## [PROBLEM TO WORK ON]
Check every line of the records below for the string "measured" and copy the ones that have it.

----- INPUT MATERIAL -----

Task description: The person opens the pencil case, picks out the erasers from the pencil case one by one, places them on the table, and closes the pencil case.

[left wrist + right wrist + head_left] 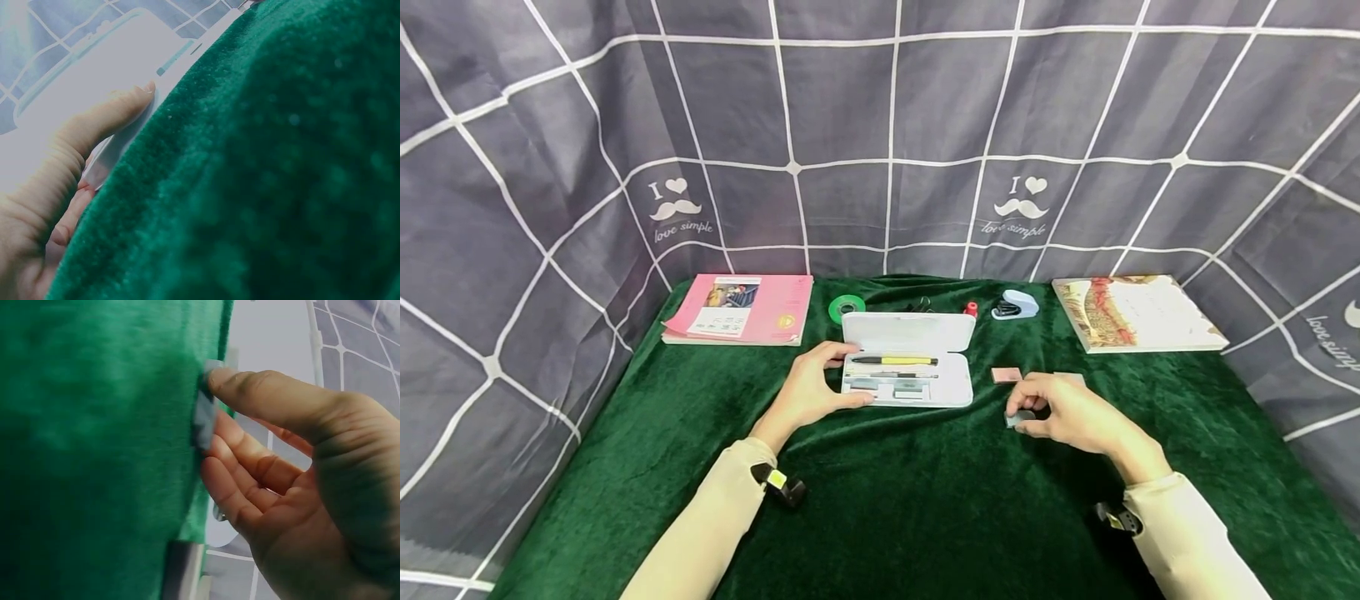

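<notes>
A white pencil case (955, 379) lies with its lid (910, 332) raised. Inside are a yellow-and-black pen (898, 361), a slimmer pen (901, 375) and a small pale block (910, 393). My left hand (808, 387) grips the case's left end, thumb at the near edge and fingers at the back; the left wrist view shows the thumb against the white wall. To the right of the case, my right hand (1063, 408) pinches a small grey block (205, 412) between thumb and fingers, low over the cloth. A pink block (1006, 375) lies just beyond that hand.
Another pale block (1070, 378) is partly hidden behind my right hand. Along the back are a pink book (782, 308), green tape (847, 309), black clips (922, 306), a red-capped item (972, 309), a stapler (1017, 305) and a patterned book (1138, 312). Green velvet (910, 500) covers the table.
</notes>
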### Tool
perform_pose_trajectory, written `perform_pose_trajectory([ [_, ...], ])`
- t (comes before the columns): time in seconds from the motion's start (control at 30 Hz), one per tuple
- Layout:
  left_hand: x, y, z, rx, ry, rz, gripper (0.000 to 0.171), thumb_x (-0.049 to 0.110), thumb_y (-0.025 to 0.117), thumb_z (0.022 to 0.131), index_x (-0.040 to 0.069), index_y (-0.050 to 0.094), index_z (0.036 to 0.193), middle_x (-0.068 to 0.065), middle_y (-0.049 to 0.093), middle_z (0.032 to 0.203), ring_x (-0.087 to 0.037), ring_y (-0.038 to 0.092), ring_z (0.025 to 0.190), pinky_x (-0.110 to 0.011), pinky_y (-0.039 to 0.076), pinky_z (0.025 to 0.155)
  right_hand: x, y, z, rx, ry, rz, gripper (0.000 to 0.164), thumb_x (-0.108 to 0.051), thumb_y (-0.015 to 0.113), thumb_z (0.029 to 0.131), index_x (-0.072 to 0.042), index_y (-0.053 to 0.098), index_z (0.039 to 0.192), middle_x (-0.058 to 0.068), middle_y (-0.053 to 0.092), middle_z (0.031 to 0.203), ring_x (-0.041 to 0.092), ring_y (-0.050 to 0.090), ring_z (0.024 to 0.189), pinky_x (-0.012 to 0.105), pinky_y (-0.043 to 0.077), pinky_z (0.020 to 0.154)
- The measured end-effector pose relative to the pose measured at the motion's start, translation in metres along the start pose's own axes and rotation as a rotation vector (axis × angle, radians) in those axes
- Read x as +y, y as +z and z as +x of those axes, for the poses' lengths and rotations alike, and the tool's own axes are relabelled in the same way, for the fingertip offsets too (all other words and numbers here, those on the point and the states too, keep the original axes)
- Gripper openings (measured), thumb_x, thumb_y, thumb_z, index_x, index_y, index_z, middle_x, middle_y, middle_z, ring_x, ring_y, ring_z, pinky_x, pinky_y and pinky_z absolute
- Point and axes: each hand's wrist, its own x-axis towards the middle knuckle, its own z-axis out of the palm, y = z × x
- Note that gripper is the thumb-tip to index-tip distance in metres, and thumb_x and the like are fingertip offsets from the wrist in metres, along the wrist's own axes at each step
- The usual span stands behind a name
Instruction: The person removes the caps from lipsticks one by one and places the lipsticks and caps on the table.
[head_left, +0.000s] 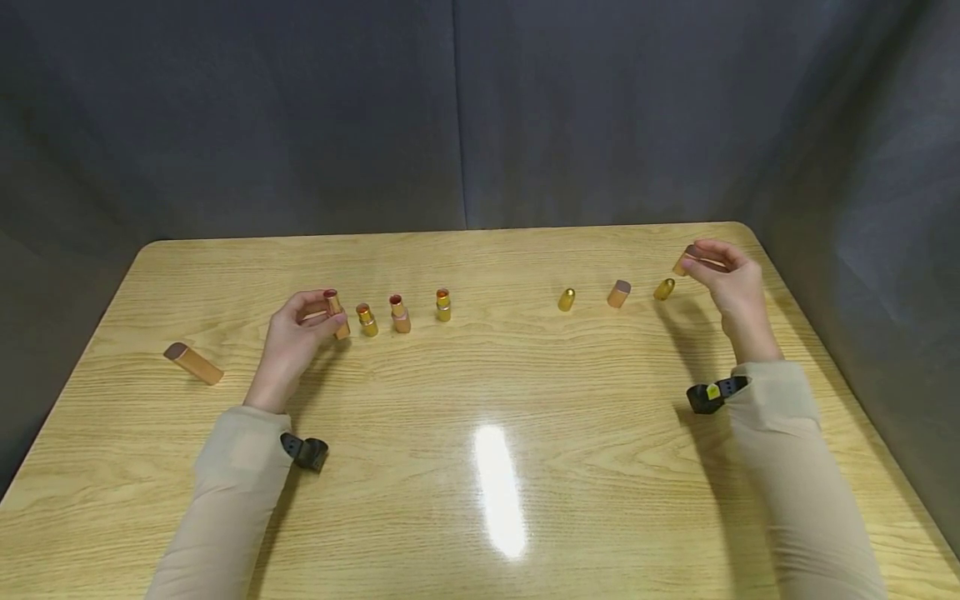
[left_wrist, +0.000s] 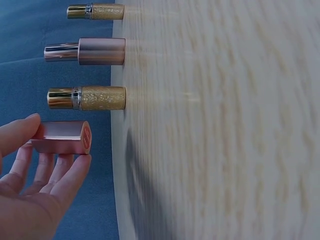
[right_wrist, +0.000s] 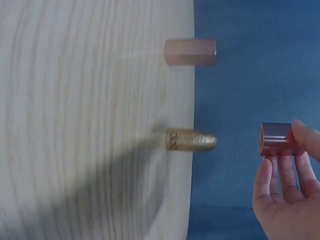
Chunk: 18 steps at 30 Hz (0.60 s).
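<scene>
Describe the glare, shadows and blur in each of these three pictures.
Head view: white glare on the table, shadows beside the left sleeve and right sleeve. Left wrist view: a soft-edged shadow, a pale reflection by the gold lipstick nearest the left hand. Right wrist view: a broad soft shadow; the gold cap looks slightly blurrier than the rose-gold cap in the right hand.

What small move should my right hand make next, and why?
Probably lower the rose-gold cap in your right hand onto the table beside the nearest gold cap: the wrist view shows the held cap clear of the table, and three caps stand in line there.
</scene>
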Motion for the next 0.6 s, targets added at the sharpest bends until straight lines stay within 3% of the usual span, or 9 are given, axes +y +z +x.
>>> perform_pose_trajectory([
  [0.13,-0.001,0.0,0.0,-0.007,-0.003,0.002,0.049,0.02,0.059,0.095,0.001,0.043,0.137,-0.011,0.049,0.131,0.0,0.052,0.101,-0.007,0.046,0.078,0.002,-0.006,0.001,-0.002,0.02,0.037,0.023,-0.003,0.069,0.085,-0.013,0.061,0.104,-0.019,0.066,0.085,-0.007,0.062,0.079,0.005,0.047,0.072],
  [0.37,-0.005,-0.001,0.001,-0.035,0.0,0.023,0.047,0.018,0.057,0.096,0.001,0.043,0.138,-0.015,0.047,0.134,-0.023,0.051,0.121,-0.006,0.045,0.078,0.008,-0.014,0.001,0.019,0.05,0.055,0.023,0.004,0.065,0.086,-0.012,0.059,0.101,-0.019,0.065,0.081,-0.007,0.061,0.078,0.004,0.049,0.068],
  [0.6,-0.007,-0.001,0.003,-0.058,-0.003,0.021,0.047,0.016,0.057,0.096,0.001,0.042,0.139,-0.015,0.047,0.131,-0.028,0.05,0.125,-0.007,0.044,0.078,0.017,-0.02,0.001,0.037,0.089,0.102,0.024,0.009,0.062,0.085,-0.011,0.059,0.097,-0.017,0.066,0.079,-0.006,0.062,0.073,0.005,0.05,0.066],
])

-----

## [RESPONSE TO THE EXERCISE]
- The measured end-effector pose relative to the pose measured at the motion's start, translation in metres along the start pose's own axes and rotation as a rotation vector (axis × angle, radians) in those axes
- Gripper openings (measured), thumb_x, thumb_y, thumb_z, index_x, index_y, index_z, middle_x, middle_y, middle_z, ring_x, ring_y, ring_z, pinky_x, pinky_y and pinky_z absolute

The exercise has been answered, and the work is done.